‘Far emergere il sommerso, diagnosi precoce chiave per eliminarle’
“La Giornata mondiale dell'epatite è sicuramente una occasione per puntare l'attenzione su delle patologie che hanno visto proprio una vera e propria rivoluzione nella loro gestione. L'epatite C, nel passato, era una malattia cronica con un elevato rischio di cirrosi, di carcinoma epatocellulare, di trapianto di fegato: oggi è una patologia in cui siamo in grado di guarire la quasi totalità dei pazienti. Nell'epatite B i progressi sono stati significativi e la malattia si è trasformata in una condizione che può essere facilmente controllata. Più recentemente, l'innovazione ha raggiunto anche la forma più grave di epatite, la delta, offrendo delle prospettive di trattamento laddove non ne esistevano”. Così Carmen Piccolo, Executive Country Medical Director di Gilead Sciences Italia, nella Giornata mondiale che si celebra oggi, 28 luglio, sottolinea come la farmaceutica “da sempre crede nell'innovazione” come presupposto per trasformare la vita delle persone”.
Fare innovazione “per noi - continua Piccolo - significa fare soprattutto ricerca e sviluppo: investiamo circa il 20% del nostro fatturato globale in R&S. Grazie a questo impegno siamo l'unica azienda ad avere oggi un portafoglio di farmaci per tutte le 3 forme di epatite virale.
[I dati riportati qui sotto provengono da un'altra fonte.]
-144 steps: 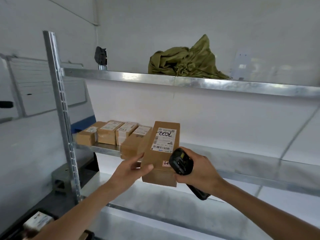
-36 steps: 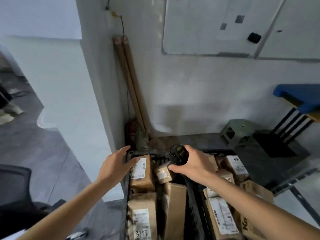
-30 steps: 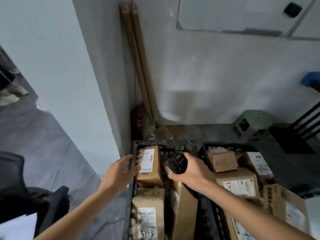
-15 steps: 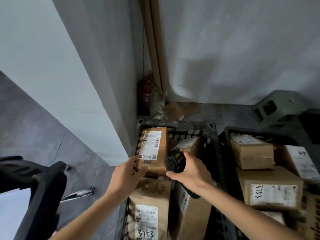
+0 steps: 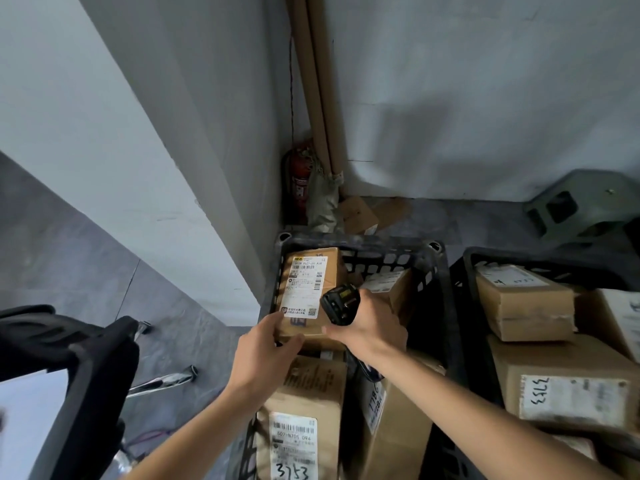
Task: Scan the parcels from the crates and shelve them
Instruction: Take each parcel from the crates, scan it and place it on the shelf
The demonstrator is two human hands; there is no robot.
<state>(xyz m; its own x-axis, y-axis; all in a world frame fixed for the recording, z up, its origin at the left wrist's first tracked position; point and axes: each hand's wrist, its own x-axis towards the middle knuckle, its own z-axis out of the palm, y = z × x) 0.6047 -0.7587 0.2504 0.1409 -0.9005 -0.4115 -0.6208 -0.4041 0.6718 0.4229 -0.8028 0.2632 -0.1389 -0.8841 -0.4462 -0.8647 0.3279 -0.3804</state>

Abbiamo contribuito a trasformare l'epatite C da una malattia cronica a una patologia oggi curabile: i nostri farmaci hanno curato circa 10 milioni di persone. Abbiamo a disposizione farmaci che consentono una gestione efficace, nel lungo termine, anche dell'epatite B e abbiamo il primo trattamento specifico per l'epatite Delta”. Oggi, però, sono ancora “tante le persone che convivono con un'epatite virale senza saperlo e quindi non hanno accesso, a un trattamento adeguato. Per questo - evidenzia - è fondamentale continuare a lavorare con le istituzioni, con la comunità scientifica, con tutti gli attori del sistema salute e le associazioni pazienti, al fine di favorire una diagnosi precoce, migliorare l'accesso alle cure e quindi contribuire al raggiungimento dell'obiettivo dell'Organizzazione mondiale della sanità di eliminazione delle epatiti virali”.
Oltre allo sviluppo di nuove soluzioni terapeutiche, “crediamo sia fondamentale continuare a lavorare sulla diagnosi precoce e anche sull'emersione del sommesso - illustra Piccolo - Molte persone oggi convivono ancora con un'epatite virale senza esserne consapevoli e quindi rischiano di non accedere in maniera tempestiva alle cure. Questo è il motivo per cui sosteniamo iniziative volte ad avvicinare i cittadini a opportunità di screening. Una di queste iniziative è, per esempio, ‘Test the City’. Altro aspetto fondamentale nel quale investiamo tanto - prosegue - è la formazione continua degli operatori sanitari attraverso iniziative come ‘The Gilead Hub’ con cui promuoviamo delle occasioni di aggiornamento scientifico, di confronto multidisciplinare sulle varie evidenze recenti nel campo delle patologie epatiche”. Filo conduttore tra queste iniziative “è la volontà di non lasciare nessun paziente indietro: dalla sensibilizzazione sul test alla diagnosi precoce fino all'accompagnamento al percorso terapeutico più appropriato per il paziente, Gilead c'è - rimarca Piccolo - La sfida delle epatiti virali è ancora aperta ed è una sfida che non possiamo affrontare da soli”. Per questo “crediamo nel valore della collaborazione con tutti gli attori del sistema salute - le istituzioni, la comunità scientifica, le associazioni pazienti - con l'obiettivo comune di eliminare le epatiti virali”.